All study subjects aged ≥ 18 years in the Taiwan National Health Insurance program between January 1, 2000, and December 31, 2009 were enrolled. We matched RA and non-RA subjects by propensity scores in a 1:1 ratio. Our primary outcome was a diagnosis of HCC and cirrhosis-associated complications during a 10-year follow-up period. The risk of outcomes was represented as a hazard ratio (HR) calculated in Cox proportional hazard regression models.
24,245 RA and 24,245 non-RA subjects were included in the primary outcome analysis. Mean overall person-years (PY) of follow-up were 116,608 PY for the RA cohort, and 234,280 PY for the non-RA cohort. The overall incidence of HCC and cirrhosis-associated complications was lower in the RA cohort than in the non-RA cohort (0.66% vs. 1.41% HCC events and 1.45% vs. 1.95% cirrhosis-associated complications events during 10-year follow-up). The HRs adjusted for age, sex, the frequency of medical visits, and CCI were 0.57 (0.46-0.71) for HCC and 0.67 (0.59-0.76) for HCC and cirrhosis-associated complications. Although immunomodulatory agents may alter the risk of malignancy, use of biologics did not increase HCC risk in RA patients.
RA is associated with a reduced risk of developing HCC and cirrhosis-associated complications.
ClinicalTrials.gov identifier NCT02880306.
背景/目的:类风湿关节炎(RA)与多种重要恶性肿瘤相关,但 RA 患者发生肝细胞癌(HCC)的风险数据有限。本研究旨在调查台湾全国代表性 RA 样本中 HCC 及肝硬化相关并发症的风险和生物制剂的使用情况。
所有 2000 年 1 月 1 日至 2009 年 12 月 31 日期间参加台湾全民健康保险计划且年龄≥18 岁的患者均纳入研究。采用倾向评分 1:1 匹配法匹配 RA 和非 RA 患者。主要结局为 10 年随访期间 HCC 和肝硬化相关并发症的诊断。采用 Cox 比例风险回归模型计算结局风险的风险比(HR)。

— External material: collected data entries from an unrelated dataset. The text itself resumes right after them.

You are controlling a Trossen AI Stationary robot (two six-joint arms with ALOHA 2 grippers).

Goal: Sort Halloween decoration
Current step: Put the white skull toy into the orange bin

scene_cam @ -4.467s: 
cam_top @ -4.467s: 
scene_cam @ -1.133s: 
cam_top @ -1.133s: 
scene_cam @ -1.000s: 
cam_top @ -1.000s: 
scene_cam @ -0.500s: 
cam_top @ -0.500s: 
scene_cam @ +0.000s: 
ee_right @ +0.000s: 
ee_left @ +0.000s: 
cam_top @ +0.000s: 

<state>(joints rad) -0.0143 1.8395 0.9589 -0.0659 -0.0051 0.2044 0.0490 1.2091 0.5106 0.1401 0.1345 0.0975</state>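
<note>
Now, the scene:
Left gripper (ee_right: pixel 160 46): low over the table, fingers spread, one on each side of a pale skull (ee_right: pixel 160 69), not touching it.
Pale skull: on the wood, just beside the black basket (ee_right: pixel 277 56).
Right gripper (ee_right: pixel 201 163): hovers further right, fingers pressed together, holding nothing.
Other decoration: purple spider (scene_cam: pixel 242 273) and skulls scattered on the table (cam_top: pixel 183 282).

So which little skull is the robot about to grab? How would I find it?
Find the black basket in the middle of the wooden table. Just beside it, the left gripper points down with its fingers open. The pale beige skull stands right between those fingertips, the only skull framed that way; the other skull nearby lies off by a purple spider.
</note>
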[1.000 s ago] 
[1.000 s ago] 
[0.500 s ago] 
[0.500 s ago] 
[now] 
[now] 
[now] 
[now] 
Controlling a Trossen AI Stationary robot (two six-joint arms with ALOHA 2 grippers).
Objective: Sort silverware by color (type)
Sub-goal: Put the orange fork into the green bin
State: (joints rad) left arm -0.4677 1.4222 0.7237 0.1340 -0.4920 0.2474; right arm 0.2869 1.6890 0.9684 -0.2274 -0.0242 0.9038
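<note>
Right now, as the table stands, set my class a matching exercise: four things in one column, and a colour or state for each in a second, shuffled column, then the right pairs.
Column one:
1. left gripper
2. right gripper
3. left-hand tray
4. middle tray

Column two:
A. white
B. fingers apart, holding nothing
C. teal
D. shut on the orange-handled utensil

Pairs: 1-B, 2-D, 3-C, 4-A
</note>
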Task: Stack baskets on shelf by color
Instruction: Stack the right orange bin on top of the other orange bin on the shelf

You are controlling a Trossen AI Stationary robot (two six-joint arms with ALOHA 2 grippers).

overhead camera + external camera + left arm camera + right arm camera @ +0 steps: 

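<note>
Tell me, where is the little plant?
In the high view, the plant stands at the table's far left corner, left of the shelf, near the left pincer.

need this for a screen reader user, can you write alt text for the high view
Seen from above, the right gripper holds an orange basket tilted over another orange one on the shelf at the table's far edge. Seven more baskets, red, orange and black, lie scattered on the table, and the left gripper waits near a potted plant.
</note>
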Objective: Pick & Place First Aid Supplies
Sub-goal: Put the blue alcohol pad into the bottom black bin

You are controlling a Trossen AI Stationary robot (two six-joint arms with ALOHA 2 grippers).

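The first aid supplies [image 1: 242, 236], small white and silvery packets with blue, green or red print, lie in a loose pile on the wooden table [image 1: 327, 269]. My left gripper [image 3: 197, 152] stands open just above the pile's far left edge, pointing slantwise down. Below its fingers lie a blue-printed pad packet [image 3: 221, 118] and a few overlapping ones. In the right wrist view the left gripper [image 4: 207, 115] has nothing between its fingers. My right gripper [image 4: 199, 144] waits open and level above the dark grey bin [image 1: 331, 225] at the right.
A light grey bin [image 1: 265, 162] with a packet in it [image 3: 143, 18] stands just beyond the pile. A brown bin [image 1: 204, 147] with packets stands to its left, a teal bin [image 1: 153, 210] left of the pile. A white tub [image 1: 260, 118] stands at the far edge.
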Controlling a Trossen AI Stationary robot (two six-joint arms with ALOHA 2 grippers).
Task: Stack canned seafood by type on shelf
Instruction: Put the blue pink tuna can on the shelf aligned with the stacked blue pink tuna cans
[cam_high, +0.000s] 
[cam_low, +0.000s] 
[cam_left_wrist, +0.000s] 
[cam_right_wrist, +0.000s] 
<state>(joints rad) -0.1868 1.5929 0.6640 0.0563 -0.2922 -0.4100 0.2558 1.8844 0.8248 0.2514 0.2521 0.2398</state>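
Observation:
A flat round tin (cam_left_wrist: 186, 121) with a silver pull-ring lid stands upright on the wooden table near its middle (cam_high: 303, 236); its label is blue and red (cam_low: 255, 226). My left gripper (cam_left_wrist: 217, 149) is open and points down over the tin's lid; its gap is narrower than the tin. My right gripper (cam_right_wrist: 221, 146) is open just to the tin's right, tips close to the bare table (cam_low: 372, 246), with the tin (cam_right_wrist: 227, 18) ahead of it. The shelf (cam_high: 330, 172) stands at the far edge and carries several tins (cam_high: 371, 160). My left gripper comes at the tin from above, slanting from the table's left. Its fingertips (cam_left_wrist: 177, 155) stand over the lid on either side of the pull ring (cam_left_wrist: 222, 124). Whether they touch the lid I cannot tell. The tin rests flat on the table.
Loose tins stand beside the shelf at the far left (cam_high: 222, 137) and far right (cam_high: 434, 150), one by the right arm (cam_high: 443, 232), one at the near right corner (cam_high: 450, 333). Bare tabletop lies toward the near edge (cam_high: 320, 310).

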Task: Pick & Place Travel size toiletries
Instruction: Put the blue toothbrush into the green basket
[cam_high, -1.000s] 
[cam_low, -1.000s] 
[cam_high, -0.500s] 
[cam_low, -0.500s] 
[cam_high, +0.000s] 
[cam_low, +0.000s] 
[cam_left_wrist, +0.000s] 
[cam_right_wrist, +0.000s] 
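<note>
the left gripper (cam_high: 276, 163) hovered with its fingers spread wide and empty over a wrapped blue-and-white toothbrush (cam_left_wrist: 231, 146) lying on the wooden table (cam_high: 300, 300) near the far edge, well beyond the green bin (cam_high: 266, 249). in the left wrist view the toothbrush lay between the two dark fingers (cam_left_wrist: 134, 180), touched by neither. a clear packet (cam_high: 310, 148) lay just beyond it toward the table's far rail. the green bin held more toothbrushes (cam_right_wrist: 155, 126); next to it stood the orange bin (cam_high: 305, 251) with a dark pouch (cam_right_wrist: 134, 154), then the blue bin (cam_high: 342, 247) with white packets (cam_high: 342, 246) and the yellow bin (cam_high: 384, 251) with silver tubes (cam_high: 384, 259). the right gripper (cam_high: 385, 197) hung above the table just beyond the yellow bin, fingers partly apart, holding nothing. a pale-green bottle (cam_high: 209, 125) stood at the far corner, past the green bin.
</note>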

纳入主要结局分析的 RA 患者和非 RA 患者分别为 24245 例和 24245 例。RA 队列的平均总随访人年为 116608 人年,非 RA 队列为 234280 人年。RA 队列 HCC 和肝硬化相关并发症的总发生率低于非 RA 队列(10 年随访期间 HCC 发生率分别为 0.66%和 1.41%,肝硬化相关并发症发生率分别为 1.45%和 1.95%)。调整年龄、性别、就诊频率和Charlson 共病指数后,HCC 的 HR 为 0.57(0.46-0.71),HCC 和肝硬化相关并发症的 HR 为 0.67(0.59-0.76)。免疫调节剂可能改变恶性肿瘤的风险,但生物制剂的使用并未增加 RA 患者的 HCC 风险。
RA 与 HCC 和肝硬化相关并发症风险降低相关。
ClinicalTrials.gov 标识符 NCT02880306。